Loops in loops

Electricity and Magnetism Level 3

A cylindrical coil of $N=1000$ turns, radius $r=2.0cm$ and length $L=62.8cm$ is made of a wire of resistance $R=10 \Omega$ . We will call this coil #2. Coils #1 and #3 are identical: $N'=200$ turns, $r=3.0cm$ and $L=3.0cm$ . We thread coil #2 through the two other coils, and bend it into a circle until the beginning and the end of the coil face each other, so that it makes a doughnut shape. The beginning and the end of the wire are connected. We arrange the three coils in a nice symmetric way as shown in the Figure.

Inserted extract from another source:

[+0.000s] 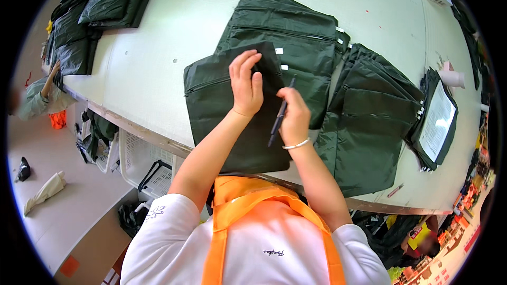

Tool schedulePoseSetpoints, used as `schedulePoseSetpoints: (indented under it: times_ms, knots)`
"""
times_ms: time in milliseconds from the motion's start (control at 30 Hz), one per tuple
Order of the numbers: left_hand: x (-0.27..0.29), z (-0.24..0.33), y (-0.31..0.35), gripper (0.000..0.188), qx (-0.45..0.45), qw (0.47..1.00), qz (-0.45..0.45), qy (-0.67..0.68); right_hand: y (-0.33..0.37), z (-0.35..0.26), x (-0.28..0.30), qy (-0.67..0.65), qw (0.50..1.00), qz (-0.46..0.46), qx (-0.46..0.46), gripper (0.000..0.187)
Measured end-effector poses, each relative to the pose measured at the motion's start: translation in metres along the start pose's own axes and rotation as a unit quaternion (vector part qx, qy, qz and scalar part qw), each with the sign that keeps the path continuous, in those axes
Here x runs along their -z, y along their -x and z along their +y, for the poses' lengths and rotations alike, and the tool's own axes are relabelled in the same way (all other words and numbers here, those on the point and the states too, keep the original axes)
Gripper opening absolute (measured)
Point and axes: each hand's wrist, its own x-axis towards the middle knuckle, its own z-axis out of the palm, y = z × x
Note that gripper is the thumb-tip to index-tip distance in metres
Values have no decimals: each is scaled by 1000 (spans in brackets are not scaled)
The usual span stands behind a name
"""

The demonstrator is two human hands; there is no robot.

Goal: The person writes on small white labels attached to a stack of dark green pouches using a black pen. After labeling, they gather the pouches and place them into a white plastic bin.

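Note:
A dark green fabric piece with a zipper lies in front of me, its upper right part raised in a darker flap. My left hand is over this flap, fingers extended and slightly bent, thumb apart. Whether its fingertips press on the cloth is hard to see. Just to the right, my right hand is closed around a slim dark pen-like tool, which slants down to the left. Beyond both hands lies a stack of similar zippered green pieces with small white tags along the right side.
Another fanned green stack lies to the right, beside a printed sheet on dark cloth and a white cone. Folded dark bundles sit far left on the pale table. A person's arm reaches there. White crates stand below.

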Motion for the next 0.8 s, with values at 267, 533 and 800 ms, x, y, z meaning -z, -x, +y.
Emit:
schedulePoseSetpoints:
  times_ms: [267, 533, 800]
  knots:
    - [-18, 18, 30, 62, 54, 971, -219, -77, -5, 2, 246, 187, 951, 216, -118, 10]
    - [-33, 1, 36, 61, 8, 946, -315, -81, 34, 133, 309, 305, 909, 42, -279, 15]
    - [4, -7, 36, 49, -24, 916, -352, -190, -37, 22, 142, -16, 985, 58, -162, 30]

Coil #1 is connected to a current generator that provides an alternating current of amplitude $I_1=10mA$ and frequency of $f=1 kHz$ . We measure an alternating voltage on coil #3 of the same frequency and amplitude $U_3$ . What is the value of $U_3$ in mV, rounded to the nearest integer?

Hint: Think about the "mutual inductance" between two coils $L_{12}$ , that connects the time derivative of the current in one coil to the voltage in the other coil, $v_2=L_{12} \frac {di_1}{dt}$ . Remember, if the current and voltage terminals are interchanged the mutual inductance remains the same: $L_{12}=L_{21}$ .

The answer is 10.

1 solution

Laszlo Mihaly
Sep 15, 2017

Wil will use upper case symbols for the amplitudes and lower case symbols for the time dependent values as in $i_1=I_1 \cos \omega t$ , where $\omega = 2 \pi f$ is the angular frequency.

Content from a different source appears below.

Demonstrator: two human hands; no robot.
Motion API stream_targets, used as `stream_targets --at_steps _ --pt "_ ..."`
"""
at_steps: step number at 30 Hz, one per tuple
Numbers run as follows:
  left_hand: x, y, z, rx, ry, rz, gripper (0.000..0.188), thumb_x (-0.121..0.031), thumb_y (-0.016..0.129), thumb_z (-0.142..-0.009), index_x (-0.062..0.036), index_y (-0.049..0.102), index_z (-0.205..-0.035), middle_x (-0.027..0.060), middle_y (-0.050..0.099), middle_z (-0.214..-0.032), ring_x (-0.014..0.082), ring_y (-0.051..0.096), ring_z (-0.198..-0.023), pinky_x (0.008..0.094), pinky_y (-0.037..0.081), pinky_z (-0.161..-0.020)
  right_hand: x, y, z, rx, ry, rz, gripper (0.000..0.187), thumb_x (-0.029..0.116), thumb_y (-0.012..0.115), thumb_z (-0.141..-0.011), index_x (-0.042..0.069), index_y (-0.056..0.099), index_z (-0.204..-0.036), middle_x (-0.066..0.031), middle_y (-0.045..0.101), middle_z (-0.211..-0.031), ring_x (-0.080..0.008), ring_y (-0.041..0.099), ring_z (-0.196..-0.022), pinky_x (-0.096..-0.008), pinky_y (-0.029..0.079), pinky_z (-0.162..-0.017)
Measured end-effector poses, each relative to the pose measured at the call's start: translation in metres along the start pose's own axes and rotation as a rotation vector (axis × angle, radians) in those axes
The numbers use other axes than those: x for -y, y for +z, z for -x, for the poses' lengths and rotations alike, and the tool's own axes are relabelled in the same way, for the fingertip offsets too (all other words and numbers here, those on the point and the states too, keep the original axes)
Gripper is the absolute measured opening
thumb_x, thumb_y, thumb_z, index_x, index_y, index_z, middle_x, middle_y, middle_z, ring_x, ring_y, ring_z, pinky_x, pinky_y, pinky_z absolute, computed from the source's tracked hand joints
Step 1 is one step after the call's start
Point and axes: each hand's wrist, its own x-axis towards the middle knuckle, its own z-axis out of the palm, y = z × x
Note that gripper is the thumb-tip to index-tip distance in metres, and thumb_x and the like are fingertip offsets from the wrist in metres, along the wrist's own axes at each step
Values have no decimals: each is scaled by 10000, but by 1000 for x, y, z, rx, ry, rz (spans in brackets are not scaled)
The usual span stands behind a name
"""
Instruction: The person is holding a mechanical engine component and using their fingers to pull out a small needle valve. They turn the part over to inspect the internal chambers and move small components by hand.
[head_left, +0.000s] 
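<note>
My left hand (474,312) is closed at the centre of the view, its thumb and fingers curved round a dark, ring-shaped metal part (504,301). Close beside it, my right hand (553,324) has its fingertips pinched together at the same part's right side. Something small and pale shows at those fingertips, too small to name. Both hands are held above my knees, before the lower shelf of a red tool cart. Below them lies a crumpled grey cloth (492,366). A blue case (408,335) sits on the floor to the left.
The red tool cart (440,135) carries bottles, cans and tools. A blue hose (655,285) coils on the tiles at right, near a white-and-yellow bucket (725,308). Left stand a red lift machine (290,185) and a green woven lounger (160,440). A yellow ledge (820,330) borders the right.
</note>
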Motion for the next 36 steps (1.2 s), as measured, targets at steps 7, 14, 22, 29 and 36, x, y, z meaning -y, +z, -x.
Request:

Let us first look at a more general problem, depicted on the Figure. The mutual inductance connects the emf of one coil to the derivative of the current in the other coil. For example,

$u_3= - L_{23} \frac{d i_2}{d t}$ .

In the current situation the time derivative of the current generates a voltage $u_2$ in the second coil. In response to that there will be a current in the second coil, $i_2=u_2/R$ . This current flows through coil #2' and its time derivative will generate a voltage $U_3$ in the third coil. Therefore

$u_3=\frac{d^2i_1}{dt^2} \frac{L_{12}L_{23}}{R}$ .

Our job is to determine $L_{12}$ and $L_{23}$ . Let us start with the easy one, the interaction of coil #2 and #3 on the original Figure in the problem.

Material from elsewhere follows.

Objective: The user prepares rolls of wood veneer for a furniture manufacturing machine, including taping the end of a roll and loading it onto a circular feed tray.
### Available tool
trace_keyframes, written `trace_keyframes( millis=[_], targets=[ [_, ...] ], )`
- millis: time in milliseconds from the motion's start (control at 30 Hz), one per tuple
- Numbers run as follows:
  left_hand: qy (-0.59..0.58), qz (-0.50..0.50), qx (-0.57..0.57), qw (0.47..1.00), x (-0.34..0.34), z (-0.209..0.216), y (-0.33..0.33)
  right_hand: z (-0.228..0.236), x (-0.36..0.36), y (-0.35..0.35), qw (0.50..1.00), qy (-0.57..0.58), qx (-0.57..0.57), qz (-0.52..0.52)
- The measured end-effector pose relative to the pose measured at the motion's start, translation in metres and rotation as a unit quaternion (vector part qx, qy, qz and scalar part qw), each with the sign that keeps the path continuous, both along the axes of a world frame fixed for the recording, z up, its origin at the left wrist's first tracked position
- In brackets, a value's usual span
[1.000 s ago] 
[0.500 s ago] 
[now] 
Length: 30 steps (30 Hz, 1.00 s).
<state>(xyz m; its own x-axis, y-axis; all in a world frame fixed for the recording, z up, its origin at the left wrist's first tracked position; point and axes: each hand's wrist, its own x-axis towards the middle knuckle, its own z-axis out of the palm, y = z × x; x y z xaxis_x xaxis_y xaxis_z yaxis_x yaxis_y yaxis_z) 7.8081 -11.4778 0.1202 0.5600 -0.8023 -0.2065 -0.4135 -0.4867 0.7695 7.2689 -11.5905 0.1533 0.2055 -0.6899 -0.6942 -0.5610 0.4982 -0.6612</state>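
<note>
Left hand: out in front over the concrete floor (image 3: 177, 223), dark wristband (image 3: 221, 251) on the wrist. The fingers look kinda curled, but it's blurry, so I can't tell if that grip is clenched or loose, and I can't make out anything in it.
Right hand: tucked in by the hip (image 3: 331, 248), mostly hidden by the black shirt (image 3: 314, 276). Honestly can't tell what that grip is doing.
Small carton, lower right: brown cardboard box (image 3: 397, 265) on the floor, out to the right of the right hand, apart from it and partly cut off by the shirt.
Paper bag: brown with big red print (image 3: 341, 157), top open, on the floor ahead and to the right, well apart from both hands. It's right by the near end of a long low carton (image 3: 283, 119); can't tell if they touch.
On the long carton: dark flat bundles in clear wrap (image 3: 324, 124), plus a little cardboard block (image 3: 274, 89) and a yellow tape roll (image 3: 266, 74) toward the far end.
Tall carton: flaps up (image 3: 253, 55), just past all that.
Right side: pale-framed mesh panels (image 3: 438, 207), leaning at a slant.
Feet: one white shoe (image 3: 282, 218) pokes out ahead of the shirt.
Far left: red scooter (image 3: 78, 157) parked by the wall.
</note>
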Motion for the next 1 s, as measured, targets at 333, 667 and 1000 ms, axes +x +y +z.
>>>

The magnetic field in a long solenoid is $B=\mu_0 N i/L$ , where $\mu_0= 4 \pi 10^{-7} T/Am$ . The flux in that solenoid is $\Phi = AB=r^2 \pi \mu_0 i N/L$ , where $A$ is the cross sectional area. Therefore

$u_3= - N' \frac{d \Phi}{dt} = - r^2 \pi \mu_0 \frac{N N'}{L} \frac{d i_2}{dt}$ .

We can identify the mutual inductance as $L_{23}=r^2 \pi \mu_0 \frac{N N'}{L}$ . This is independent of the dimensions of the third coil, only the number of turns matters.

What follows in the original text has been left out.